**REQUIRED ACTION:** Could you show all lines in the entries below that contain the string "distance"?

:: AVAILABLE DATA ::

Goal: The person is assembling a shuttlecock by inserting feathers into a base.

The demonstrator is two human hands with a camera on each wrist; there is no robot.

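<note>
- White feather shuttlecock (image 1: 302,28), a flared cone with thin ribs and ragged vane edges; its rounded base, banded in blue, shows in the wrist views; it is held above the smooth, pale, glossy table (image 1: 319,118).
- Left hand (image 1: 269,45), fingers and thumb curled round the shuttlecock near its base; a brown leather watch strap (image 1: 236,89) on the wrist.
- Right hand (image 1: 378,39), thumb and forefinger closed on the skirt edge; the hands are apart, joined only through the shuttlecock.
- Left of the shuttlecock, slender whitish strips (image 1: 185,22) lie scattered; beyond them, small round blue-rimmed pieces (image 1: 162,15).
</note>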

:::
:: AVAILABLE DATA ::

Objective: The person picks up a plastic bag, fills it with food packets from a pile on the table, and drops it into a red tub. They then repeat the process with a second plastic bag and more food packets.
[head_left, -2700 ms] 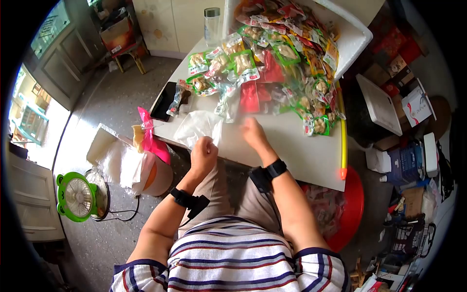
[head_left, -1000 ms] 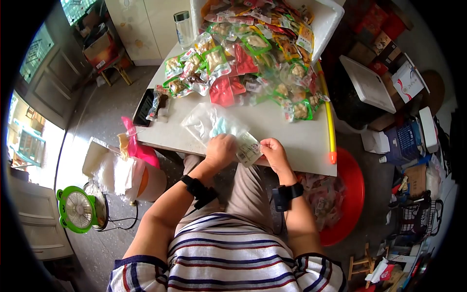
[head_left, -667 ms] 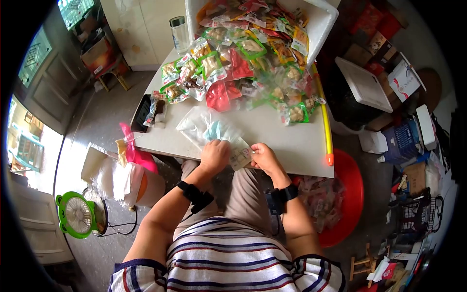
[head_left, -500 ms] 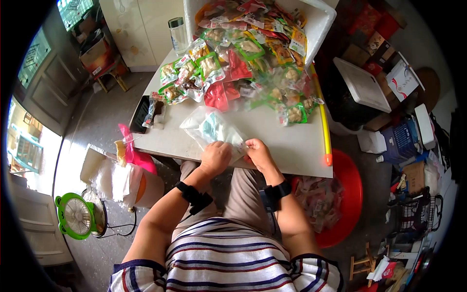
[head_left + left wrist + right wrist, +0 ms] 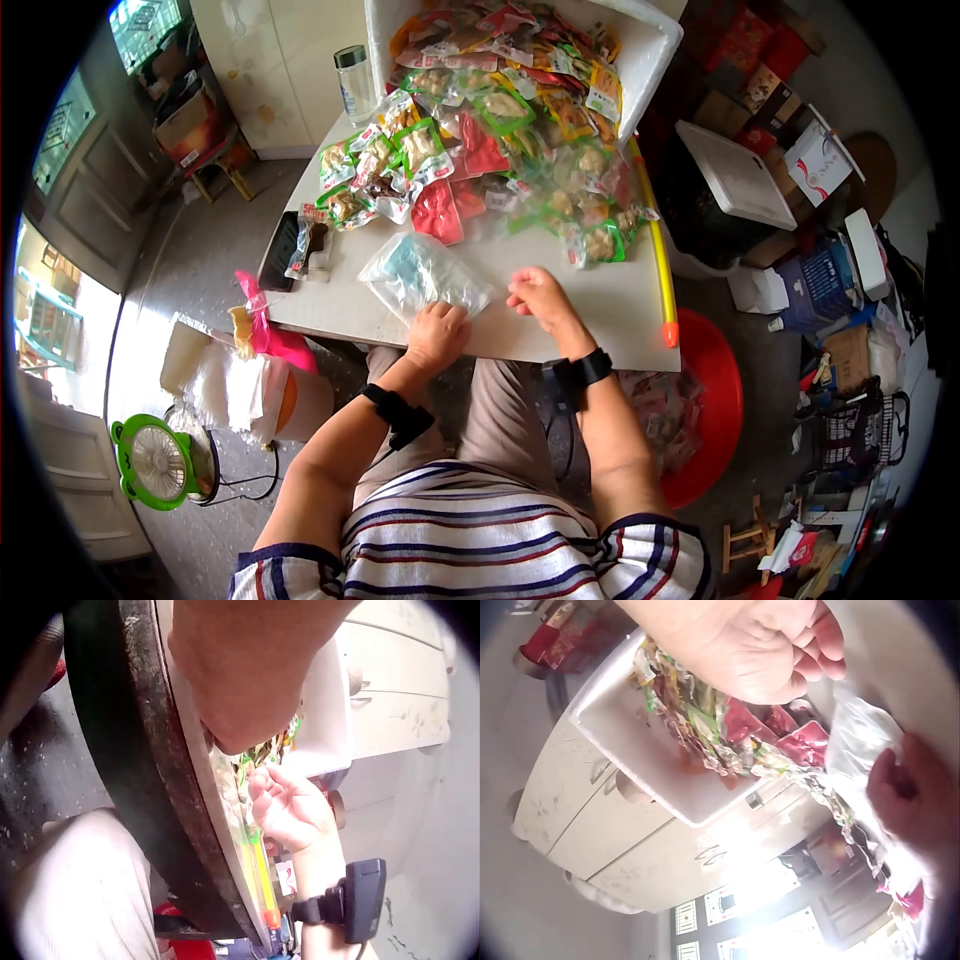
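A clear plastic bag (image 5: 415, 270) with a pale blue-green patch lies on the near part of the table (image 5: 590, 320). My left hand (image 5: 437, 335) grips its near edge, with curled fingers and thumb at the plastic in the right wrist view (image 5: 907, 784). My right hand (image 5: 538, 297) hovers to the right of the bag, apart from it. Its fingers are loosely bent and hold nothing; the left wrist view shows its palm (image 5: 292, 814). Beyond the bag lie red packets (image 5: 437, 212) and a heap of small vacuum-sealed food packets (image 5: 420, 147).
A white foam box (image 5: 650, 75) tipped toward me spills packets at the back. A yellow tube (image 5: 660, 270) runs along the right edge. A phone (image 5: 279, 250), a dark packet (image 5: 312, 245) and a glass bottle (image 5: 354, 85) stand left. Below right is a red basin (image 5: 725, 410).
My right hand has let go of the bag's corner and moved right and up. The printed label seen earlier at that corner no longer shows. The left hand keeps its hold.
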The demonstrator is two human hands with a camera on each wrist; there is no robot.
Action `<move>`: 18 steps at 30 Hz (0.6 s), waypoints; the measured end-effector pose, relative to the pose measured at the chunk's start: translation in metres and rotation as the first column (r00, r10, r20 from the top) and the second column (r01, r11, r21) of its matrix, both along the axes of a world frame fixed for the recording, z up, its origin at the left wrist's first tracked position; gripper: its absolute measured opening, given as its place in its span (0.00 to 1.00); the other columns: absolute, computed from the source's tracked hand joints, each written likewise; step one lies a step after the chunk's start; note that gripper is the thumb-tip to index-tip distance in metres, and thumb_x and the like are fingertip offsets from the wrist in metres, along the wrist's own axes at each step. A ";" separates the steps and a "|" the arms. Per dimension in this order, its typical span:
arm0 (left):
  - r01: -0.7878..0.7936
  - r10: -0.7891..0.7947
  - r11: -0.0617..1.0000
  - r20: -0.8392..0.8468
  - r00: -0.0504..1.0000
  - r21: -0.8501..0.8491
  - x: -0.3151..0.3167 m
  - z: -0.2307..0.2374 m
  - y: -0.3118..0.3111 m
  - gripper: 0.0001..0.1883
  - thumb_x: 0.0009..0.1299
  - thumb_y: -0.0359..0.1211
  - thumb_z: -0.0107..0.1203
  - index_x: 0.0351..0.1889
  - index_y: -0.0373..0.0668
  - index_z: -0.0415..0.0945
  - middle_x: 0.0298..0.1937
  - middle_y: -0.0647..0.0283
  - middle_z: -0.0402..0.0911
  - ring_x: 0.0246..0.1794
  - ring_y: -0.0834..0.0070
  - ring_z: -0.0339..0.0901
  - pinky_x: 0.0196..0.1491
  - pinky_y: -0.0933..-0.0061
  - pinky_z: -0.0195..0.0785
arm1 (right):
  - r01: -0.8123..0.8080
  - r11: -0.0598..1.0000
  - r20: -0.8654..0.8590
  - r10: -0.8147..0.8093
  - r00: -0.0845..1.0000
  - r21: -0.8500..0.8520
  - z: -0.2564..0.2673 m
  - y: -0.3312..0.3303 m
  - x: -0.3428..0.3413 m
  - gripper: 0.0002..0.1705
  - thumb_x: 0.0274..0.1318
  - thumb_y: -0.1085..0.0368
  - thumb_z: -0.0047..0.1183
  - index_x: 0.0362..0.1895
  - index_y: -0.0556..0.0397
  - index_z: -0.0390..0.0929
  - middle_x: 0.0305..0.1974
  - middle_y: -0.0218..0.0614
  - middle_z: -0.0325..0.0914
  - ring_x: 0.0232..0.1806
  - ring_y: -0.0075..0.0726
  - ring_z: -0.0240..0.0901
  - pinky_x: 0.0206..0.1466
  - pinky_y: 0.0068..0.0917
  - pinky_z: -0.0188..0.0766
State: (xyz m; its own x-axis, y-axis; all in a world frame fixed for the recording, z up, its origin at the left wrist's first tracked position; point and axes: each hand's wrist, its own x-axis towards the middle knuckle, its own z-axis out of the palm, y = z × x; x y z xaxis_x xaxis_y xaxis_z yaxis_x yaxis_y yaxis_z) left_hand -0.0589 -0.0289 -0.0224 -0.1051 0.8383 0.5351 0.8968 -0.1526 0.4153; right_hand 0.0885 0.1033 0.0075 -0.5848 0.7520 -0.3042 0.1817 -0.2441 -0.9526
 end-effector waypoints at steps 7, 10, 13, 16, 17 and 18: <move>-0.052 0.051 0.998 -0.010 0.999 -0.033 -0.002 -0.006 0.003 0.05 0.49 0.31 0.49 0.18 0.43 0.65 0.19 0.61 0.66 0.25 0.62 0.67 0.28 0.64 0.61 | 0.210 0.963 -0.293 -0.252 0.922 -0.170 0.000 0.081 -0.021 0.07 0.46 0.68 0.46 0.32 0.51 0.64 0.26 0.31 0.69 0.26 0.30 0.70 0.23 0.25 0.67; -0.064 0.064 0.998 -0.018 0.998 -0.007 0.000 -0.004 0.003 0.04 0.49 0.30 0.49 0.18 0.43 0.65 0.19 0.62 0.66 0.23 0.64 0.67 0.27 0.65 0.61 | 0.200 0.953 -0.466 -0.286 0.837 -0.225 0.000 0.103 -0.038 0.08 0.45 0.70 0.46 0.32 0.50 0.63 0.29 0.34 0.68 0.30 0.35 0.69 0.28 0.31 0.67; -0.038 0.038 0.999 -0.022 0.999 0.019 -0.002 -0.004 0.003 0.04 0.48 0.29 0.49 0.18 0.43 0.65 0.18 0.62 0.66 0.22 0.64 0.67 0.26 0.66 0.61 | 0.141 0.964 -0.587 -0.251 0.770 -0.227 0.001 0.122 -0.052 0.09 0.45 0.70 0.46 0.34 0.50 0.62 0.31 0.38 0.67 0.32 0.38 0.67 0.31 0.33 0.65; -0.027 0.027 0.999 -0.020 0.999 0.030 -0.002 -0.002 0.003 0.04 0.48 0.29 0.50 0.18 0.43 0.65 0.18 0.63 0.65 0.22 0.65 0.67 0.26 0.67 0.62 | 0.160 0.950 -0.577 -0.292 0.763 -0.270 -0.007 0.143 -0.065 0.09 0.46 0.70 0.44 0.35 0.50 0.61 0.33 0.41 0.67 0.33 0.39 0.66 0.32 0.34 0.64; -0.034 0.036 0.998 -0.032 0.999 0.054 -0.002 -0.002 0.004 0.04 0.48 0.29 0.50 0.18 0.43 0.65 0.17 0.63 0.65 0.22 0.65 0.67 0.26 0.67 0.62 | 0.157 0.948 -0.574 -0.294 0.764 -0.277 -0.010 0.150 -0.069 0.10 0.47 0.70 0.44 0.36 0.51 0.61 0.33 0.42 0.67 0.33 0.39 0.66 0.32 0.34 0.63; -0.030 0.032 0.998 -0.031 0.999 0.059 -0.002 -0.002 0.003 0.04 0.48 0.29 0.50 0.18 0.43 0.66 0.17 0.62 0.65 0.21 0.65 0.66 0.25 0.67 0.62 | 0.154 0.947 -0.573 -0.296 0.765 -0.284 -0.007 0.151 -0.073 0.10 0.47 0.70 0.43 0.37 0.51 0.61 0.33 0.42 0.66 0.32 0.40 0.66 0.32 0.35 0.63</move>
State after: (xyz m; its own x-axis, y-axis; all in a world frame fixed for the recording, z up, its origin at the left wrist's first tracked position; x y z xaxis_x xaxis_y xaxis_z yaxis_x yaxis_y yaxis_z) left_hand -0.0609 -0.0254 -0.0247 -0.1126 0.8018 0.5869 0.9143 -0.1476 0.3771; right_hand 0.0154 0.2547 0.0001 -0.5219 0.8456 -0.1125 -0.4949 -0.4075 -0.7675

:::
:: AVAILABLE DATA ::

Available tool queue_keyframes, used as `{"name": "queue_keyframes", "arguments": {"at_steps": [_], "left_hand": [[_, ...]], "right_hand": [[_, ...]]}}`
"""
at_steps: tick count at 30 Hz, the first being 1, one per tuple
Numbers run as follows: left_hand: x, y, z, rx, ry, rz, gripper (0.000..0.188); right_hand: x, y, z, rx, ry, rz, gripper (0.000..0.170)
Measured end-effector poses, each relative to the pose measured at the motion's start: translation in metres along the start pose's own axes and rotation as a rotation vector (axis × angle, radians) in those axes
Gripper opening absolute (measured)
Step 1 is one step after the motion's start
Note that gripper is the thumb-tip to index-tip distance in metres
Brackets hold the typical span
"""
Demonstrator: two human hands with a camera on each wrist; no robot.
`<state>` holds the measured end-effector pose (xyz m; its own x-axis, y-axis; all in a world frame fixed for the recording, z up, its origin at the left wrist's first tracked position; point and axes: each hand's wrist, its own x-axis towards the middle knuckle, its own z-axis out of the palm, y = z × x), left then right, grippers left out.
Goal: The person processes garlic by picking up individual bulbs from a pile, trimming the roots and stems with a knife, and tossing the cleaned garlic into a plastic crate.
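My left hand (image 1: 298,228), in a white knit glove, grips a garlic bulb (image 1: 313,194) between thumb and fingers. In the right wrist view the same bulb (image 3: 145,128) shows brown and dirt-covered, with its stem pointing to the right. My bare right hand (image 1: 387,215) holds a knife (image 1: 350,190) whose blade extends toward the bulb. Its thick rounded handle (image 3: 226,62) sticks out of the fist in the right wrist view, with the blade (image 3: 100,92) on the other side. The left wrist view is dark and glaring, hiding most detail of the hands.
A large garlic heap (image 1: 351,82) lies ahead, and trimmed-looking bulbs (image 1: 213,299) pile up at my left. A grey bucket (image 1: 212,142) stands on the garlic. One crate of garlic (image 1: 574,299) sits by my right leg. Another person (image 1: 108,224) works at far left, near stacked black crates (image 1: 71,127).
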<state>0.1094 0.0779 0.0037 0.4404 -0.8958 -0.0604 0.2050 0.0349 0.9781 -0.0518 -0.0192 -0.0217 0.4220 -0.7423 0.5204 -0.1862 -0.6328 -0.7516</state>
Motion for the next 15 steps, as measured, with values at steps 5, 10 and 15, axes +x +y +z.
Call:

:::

**WRITTEN REPLY:**
Action `<move>`: 18 steps at 30 Hz (0.6 s), waypoints; the measured end-effector pose, relative to the pose measured at the chunk's start: translation in metres and rotation as the first column (r00, r10, r20 from the top) and the second column (r01, r11, r21) of its matrix, both along the axes of a world frame fixed for the recording, z up, its origin at the left wrist's first tracked position; gripper: its absolute measured opening, given as its place in its span (0.00 to 1.00); the other columns: absolute, computed from the source's tracked hand joints, each written likewise; step one lies a step after the chunk's start; note that gripper is the thumb-tip to index-tip distance in metres, and thumb_x and the like are fingertip offsets from the wrist in metres, along the wrist's own axes at each step. A ";" separates the steps and a "|" the arms. Per dimension in this order, its typical span:
Note that gripper is the thumb-tip to index-tip distance in metres

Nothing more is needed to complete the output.